Consistency is the key to delivering on that brand promise, no matter where it is encountered, and particular care must be taken when the brand is licensed to third-party outlets or producers to maintain the quality and consistency of the brand, to maintain its integrity. The level of importance of consistency cannot be underestimated, to the point where any brand-related engagement of our firm starts with an implementation consistency test, starting with date of first use, and carrying out to current executions. We collect all available examples in every media we can find, lay them all out and physically compare them, to point out lapses in consistency, poor quality control, bad executions on the part of licensees, or off-brand knock-offs.
For retailers and product purveyors, this type of exercise can be especially helpful in spotting counterfeit goods. Often, the goods are closer to the real thing in quality and accuracy than the brand usage, which is often either misplaced, mounted upside down, the wrong color, reversed when none is allowed, or even misspelled, sometimes on purpose in an attempt to escape prosecution. Vigilance is key to keeping knock-offs out of the market place and diluting the power of the brand, so performing this exercise semi-annually can help keep the counterfeiters at bay.
Some brands are fanatics about consistent presentation, and some of that fanaticism is justified, especially for those firms operating globally, with a wide range of distant or disparate locations and decentralized operations. Coke-a-Cola is one who vigilantly protects its brand executions. They have a brand usage manual that runs over 200 pages, and covers every instance of usage you can imagine, from signage, to cups, to promotions on billboards, to television ads and internet posts on social media. This manual is translated into over 35 languages around the world, so there are no excuses by bottlers or licensees from Buford, AL to Bangladesh for misusing the Coke emblem. Coke has it’s own trademarked PMS color, described in the manual using three color selection systems used worldwide, and translated into other color systems like automobile paint and video reference color codes. Talk about thorough!
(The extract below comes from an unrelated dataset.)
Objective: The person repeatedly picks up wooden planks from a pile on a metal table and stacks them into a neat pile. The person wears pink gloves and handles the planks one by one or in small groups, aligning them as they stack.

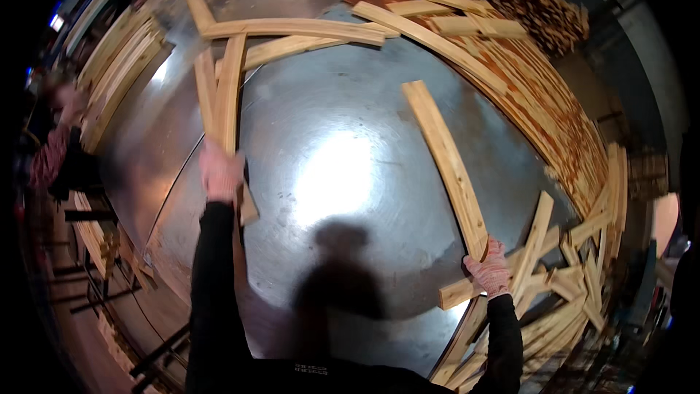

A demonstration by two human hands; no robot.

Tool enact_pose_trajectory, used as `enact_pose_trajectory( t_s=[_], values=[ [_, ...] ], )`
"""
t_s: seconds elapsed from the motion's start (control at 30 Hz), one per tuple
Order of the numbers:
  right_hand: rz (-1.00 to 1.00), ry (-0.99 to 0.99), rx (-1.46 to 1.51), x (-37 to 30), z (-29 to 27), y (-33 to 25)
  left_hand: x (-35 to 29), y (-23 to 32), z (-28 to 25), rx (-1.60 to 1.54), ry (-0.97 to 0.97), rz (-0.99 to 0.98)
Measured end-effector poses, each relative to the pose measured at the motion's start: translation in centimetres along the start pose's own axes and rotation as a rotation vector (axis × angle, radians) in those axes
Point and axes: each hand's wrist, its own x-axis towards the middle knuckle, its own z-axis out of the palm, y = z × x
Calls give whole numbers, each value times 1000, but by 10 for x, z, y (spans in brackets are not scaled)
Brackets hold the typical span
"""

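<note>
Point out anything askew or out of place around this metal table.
The loose planks heaped near the right hand look askew: they crisscross at many angles, unlike the parallel boards at the upper left. No spill or breakage stands out.

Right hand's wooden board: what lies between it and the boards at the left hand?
Only the shiny metal tabletop; that stretch is bare in the head view.

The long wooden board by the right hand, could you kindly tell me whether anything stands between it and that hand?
Nothing visible does: the right hand grips the near end of the long wooden board. A crosswise wooden board shows just below that end in the picture, not between them.
</note>
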Motion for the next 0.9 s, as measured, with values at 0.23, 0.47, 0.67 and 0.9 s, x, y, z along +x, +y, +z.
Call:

That kind of control definitely has advantages, especially when trying to spot fakes in the market place. Even if your usage is not that extensive or far flung, you should still exercise strong controls when the work goes out of house for other purposes, like sponsorship programs, charity visibility, translation into other languages, or implementations in unusual media, like apparel or textiles, or low-res print representations. Coarse screen values, RGB conversion, poor registration or low quality paper all conspire to make a mess of logos and brands in less than professional settings, and some care must be taken to guard against these aberrations. One may not do much damage at all, but over time, they can collectively do damage to the credibility of the brand, and the mistakes tend to end up in some unusual places, and as such, come back to haunt you at inopportune times.
You’ve worked hard to build a highly believable, credible, expressive and purposeful brand – don’t let poor execution consistency undo all your hard work!